**WORK INSTRUCTIONS:** Print the listing exactly as it stands. Skip every picture.
** RAW DATA follows **
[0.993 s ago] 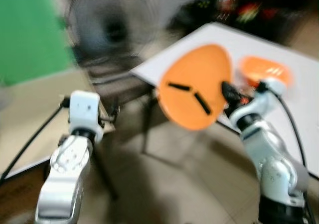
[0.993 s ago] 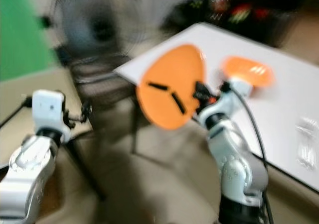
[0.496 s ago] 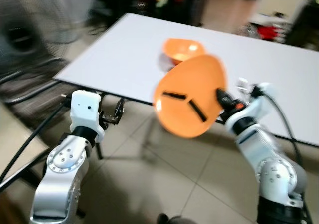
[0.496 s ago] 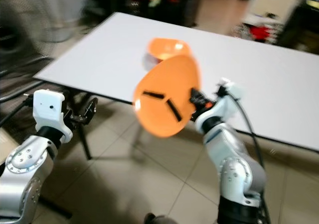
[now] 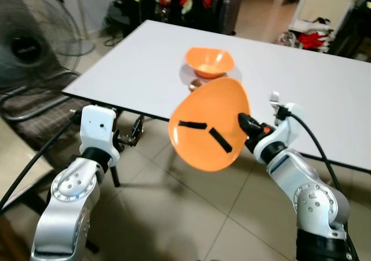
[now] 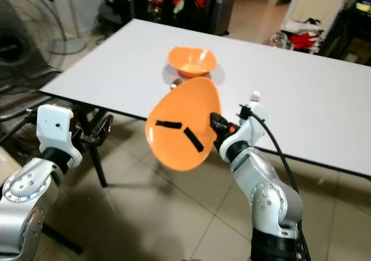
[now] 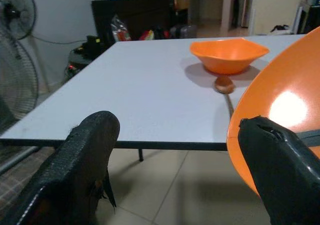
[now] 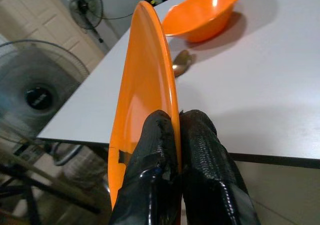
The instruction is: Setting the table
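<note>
Jaws clamped on the rim, the right gripper (image 8: 175,130) holds an orange plate (image 5: 210,124) on edge; at 12 o'clock, an orange bowl (image 5: 209,61) sits on the white table (image 5: 139,69). The left gripper (image 7: 175,170) hangs spread.

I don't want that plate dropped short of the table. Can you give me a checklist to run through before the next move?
1. Grip: right gripper shut on the plate rim: ok.
2. Plate over table: it hangs at the near edge, mostly over floor: not ok.
3. Plate level: held on edge, nearly upright: not ok.
4. Landing spot: bare tabletop left of the bowl and spoon: ok.
5. Left gripper out of the way: open, low before the table edge: ok.
6. Grip firmness: cannot tell.
</note>
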Motion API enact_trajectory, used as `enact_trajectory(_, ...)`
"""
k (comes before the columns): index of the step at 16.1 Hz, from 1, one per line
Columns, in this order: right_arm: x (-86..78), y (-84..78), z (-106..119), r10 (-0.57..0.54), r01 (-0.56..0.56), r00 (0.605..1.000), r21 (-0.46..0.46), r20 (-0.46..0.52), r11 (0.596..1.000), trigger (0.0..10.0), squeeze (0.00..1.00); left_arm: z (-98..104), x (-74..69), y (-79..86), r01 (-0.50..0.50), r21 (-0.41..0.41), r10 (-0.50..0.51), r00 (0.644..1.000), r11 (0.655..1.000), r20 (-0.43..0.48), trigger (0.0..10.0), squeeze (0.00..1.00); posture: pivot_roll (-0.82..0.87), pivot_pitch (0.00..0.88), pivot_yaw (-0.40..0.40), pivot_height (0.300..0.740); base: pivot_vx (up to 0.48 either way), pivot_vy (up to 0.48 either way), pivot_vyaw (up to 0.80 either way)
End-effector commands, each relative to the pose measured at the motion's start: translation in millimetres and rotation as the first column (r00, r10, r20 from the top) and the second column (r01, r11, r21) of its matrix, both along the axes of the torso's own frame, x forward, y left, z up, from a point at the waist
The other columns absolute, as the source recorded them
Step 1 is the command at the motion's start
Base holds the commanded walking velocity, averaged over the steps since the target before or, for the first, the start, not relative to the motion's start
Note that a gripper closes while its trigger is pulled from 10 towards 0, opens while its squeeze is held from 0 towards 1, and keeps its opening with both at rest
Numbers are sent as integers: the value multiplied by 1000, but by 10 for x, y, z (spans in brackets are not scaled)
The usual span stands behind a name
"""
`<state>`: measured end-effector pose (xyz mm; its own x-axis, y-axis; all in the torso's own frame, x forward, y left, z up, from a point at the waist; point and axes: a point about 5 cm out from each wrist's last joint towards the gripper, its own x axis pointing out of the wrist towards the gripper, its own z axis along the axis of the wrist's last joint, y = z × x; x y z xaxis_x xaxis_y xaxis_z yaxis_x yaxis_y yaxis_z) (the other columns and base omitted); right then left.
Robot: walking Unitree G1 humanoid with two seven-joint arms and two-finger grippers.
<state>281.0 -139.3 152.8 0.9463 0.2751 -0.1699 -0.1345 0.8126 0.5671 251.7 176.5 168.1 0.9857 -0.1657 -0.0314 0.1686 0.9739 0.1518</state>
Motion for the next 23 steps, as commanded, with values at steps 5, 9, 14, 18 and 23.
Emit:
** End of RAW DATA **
**TASK SOLUTION:**
[0.993 s ago] 
[0.993 s ago] 
[0.496 s ago] 
[0.496 s ago] 
[now] 
[now] 
[now] 
[now] 
The instruction is: Setting the table
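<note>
Jaws clamped on the rim, the right gripper (image 8: 175,130) holds an orange plate (image 5: 210,124) on edge; at 12 o'clock, an orange bowl (image 5: 209,61) sits on the white table (image 5: 139,69). The left gripper (image 7: 175,170) hangs spread.

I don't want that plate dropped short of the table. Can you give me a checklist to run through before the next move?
1. Grip: right gripper shut on the plate rim: ok.
2. Plate over table: it hangs at the near edge, mostly over floor: not ok.
3. Plate level: held on edge, nearly upright: not ok.
4. Landing spot: bare tabletop left of the bowl and spoon: ok.
5. Left gripper out of the way: open, low before the table edge: ok.
6. Grip firmness: cannot tell.
</note>
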Motion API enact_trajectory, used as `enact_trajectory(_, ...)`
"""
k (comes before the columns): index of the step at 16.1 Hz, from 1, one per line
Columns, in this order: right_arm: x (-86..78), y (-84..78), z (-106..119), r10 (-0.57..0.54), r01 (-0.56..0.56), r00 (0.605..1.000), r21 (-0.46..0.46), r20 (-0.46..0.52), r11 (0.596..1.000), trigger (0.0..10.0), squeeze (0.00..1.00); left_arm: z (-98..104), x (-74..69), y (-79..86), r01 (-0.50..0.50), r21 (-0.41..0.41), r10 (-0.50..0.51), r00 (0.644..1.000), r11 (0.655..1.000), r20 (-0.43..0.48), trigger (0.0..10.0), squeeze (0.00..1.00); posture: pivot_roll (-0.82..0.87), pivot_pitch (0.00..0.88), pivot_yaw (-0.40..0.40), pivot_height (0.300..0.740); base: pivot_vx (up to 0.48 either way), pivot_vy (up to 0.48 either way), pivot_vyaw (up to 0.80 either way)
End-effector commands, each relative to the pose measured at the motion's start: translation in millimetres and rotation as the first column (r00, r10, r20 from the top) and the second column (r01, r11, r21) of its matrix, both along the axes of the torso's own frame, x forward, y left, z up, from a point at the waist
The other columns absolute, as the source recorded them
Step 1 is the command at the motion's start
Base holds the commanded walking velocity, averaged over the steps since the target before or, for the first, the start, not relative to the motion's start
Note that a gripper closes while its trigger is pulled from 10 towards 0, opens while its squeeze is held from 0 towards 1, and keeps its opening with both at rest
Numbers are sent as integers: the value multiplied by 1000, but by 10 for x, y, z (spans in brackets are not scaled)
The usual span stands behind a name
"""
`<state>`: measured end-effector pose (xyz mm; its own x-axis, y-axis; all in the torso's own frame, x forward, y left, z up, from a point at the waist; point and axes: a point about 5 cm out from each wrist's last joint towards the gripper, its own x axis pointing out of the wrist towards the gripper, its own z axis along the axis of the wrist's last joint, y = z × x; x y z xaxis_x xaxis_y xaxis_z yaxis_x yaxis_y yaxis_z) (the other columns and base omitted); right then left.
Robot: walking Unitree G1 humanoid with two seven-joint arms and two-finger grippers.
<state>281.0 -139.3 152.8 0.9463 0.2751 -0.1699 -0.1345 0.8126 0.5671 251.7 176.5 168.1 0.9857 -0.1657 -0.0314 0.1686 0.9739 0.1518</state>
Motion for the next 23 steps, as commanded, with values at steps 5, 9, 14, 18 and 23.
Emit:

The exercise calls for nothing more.